Foodservice is a vital part of BTR. “If you think that eating meals is about three-and-a-half hours, that’s a big portion of the day. … It’s a chance to engage family and friends,” Helou said.

Often the dining experience culls memories from residents suffering from Alzheimer’s, as can expertly-prepared meals and great service. “They’re in their comfort zone by doing something they recognize, which is thereby culling old memories,”—the part unaffected, at least initially—by the Alzheimer’s,” Helou said. Relying on those memories and functions, the resident is able to function, often as normal. “We want to jog memories, to bring memories forward.”

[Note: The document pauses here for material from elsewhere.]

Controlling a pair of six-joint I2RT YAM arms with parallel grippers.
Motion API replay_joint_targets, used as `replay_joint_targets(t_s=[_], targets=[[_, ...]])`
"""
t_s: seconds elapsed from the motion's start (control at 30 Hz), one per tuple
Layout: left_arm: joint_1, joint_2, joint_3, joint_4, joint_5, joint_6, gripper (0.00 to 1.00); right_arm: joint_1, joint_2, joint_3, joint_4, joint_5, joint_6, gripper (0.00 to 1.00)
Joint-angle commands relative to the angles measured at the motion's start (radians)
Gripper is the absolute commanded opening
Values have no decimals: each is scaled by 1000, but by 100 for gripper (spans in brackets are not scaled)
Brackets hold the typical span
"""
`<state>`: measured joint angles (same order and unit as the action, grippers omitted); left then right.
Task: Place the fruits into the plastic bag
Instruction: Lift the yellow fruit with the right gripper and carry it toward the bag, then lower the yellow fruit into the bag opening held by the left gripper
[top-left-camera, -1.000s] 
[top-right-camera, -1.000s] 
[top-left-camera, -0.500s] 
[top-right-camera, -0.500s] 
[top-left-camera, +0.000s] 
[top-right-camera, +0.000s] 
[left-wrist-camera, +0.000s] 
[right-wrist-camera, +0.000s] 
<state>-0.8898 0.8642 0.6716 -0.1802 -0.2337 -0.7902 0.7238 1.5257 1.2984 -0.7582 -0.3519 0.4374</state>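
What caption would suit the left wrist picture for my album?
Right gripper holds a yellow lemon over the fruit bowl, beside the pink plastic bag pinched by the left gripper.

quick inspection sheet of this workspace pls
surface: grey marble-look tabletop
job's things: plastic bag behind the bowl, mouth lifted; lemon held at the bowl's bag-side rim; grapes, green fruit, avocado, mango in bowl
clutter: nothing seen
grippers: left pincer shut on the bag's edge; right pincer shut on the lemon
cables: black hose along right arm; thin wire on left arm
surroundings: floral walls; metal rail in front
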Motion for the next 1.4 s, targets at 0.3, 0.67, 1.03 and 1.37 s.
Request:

As part of the program, last fall the Wellstead shifted from paper placemats and napkins in the memory care residences to linen tablecloths and earthenware china, with colors similar to what many residents of a certain age used in their own homes. Color schemes are important—a meal served on a yellow plate, which is placed on a green tablecloth, “the food pops,” Helou said. “With dementia, the depth perception is not there. White on white (plates and tablecloths) don’t work.”

Food & Beverage Manager Sue Tackaberry, Certified Dietary Manager and Certified Food Protection Professional, heads up the foodservice for the memory care residence at Wellstead. (Executive Chef Eric Simpson handles meals for The Crown Room and the assisted living apartment complex.)

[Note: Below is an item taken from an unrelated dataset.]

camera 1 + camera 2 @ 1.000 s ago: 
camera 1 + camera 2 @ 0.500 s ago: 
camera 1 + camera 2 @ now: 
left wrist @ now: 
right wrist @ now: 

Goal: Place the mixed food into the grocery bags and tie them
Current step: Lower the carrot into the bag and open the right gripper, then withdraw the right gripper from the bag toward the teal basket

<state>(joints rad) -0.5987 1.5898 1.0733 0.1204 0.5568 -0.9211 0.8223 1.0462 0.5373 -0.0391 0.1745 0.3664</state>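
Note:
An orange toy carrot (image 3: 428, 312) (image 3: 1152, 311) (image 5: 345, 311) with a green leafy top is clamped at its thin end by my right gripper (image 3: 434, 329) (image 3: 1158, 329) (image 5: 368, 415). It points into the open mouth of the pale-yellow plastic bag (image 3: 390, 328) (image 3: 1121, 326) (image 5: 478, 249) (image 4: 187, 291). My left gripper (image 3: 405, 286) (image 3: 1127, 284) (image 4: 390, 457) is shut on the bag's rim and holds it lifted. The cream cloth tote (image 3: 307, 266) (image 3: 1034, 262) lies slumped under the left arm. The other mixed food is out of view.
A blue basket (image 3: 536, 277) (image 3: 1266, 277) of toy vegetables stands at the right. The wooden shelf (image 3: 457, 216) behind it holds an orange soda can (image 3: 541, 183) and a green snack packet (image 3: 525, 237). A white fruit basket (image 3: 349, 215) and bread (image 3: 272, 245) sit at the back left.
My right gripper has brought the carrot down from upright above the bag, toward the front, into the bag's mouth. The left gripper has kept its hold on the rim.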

The memory care facility has about 90 residents, its nine wings dedicated to specific stages in the Alzheimer’s progression. Meals must meet very specific dining demands. Chewing and swallowing are often challenging for Alzheimer’s patients in advanced stages. Pureed and thickened liquid diets are not uncommon, as are diabetic considerations Tackaberry, said.

To fully take advantage of the therapeutic opportunity dining provides, meals are served family-style for those that are able—interaction requires decision making, which is good. Presentation is vital, Tackaberry said, right down to the garnish. “A resident might say they don’t like fish, but when they see the plate (attractively presented) they are curious to try,” she said.

On a recent visit, staff put the finishing touches on a meal in a staging kitchen adjacent to the dining area (the facility’s full-scale commercial kitchen is in the basement). Fresh salad was tossed, hot food set into serving bowls. Servers went table to table asking residents their preferences. For dessert, Wellstead’s pastry chef, Linda Ellis, plated individual servings that would fit in on any upscale restaurant table.

It’s a mistake that Alzheimer’s sufferers are often “prejudged as not able to differentiate between good (and bad) foodservice,” Helou said. Not only that, families who send their parents to reside at Wellstead “expect their loved ones to have that quality service and food,” he added.

“When a person sends their family member here, and they say, ‘My dad was aloof, not engaged,’ and you see the turnaround—” Helou shrugged, and looked around the dining room, the tables filled with residents eating a good meal, talking with each other. Enough said.